Stores one vertical slice of a milestone — a self-contained deliverable. Slices carry their own status, sequence number, and optional blocking relationships. The `slice_specs` table holds the spec-authored metadata (acceptance criteria, deliverables, risk level).
### Table: `tasks`
Primary key: `(milestone_id, slice_id, id)` (e.g. `M001 / S01 / T01`).

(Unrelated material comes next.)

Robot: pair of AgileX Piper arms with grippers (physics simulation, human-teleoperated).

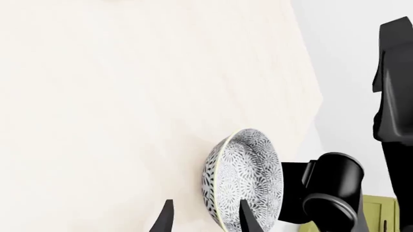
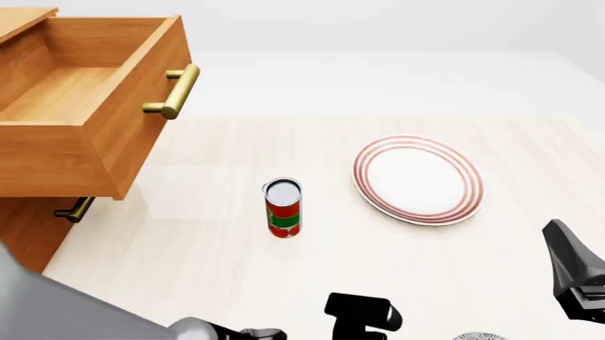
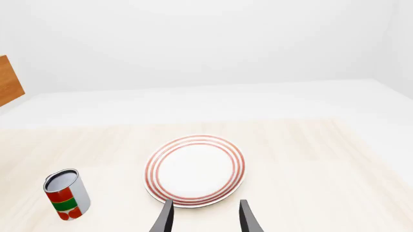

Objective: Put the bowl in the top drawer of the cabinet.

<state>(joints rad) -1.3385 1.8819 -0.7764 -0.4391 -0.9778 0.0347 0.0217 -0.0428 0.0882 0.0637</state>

Stores one atomic unit of implementation work. Tasks carry:
- Planning fields: `title`, `description`, `estimate`, `files` (JSON array), `verify`, `inputs`, `expected_output`, `full_plan_md`
- Frontmatter fields: `risk`, `mutation_scope`, `verification_type`, `plan_approval`, `task_status`, `estimated_effort`, `dependencies` (JSON array), `blocks_parallel`, `requires_user_input`, `auto_retry`, `max_retries`, `frontmatter_version`
- Lifecycle fields: `status` (ORCH-style), `sequence`, `run_index`, `retries`, `evidence`, `error`
The `task_specs` table holds spec-authored content and carries its own `spec_version` field. The `frontmatter_version` field on the `tasks` table records which frontmatter schema version was used when the row was last written, enabling forward-compatible migrations as the frontmatter schema evolves.
### Relationship
```
milestones 1──* slices 1──* tasks
│ │
slice_specs task_specs
```
Spec tables (`milestone_specs`, `slice_specs`, `task_specs`) are append-append: a new spec row is inserted when the spec changes, keeping history. The planning tables (`milestones`, `slices`, `tasks`) are live mutable state, updated as work progresses.
### ID Conventions
- Milestone IDs: `M001`, `M002`, …
- Slice IDs: `S01`, `S02`, … (scoped within a milestone)
- Task IDs: `T01`, `T02`, … (scoped within a slice)
Never use raw integer IDs or UUIDs for planning hierarchy references. The `M/S/T` prefixed IDs appear in prompts, logs, and evidence, and must be human-readable.